▸ EXERCISE AIM
In the listing below, the answer starts at the line that has "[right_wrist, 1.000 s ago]" and stops after the line that has "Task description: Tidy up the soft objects"; please repeat that part exactly and nothing more.

** Opening GIVEN MATERIAL block **

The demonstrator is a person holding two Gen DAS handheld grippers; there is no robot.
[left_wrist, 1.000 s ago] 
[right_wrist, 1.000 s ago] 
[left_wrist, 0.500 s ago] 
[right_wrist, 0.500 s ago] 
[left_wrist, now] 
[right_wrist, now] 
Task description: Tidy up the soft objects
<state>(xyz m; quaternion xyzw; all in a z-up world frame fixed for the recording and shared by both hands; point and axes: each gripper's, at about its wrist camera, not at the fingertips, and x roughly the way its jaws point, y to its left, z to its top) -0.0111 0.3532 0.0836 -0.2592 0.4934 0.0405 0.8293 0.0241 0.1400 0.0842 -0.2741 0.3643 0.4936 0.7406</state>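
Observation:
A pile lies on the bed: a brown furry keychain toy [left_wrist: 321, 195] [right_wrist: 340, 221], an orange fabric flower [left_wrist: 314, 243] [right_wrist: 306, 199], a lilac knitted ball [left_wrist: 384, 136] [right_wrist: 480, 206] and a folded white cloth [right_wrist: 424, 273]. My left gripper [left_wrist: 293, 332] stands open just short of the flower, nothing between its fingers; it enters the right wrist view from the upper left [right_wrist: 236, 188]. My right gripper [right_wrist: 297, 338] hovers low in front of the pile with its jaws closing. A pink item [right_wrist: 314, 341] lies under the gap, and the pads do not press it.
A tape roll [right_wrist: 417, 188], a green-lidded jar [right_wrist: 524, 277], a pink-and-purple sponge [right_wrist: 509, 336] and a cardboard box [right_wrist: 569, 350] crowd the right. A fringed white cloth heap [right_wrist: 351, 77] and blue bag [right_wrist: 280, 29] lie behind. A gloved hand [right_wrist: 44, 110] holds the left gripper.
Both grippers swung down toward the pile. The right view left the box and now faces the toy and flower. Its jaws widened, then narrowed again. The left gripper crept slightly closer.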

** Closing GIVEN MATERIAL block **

▸ SOLUTION
[right_wrist, 1.000 s ago] 
[left_wrist, 0.500 s ago] 
[right_wrist, 0.500 s ago] 
[left_wrist, now] 
[right_wrist, now] 
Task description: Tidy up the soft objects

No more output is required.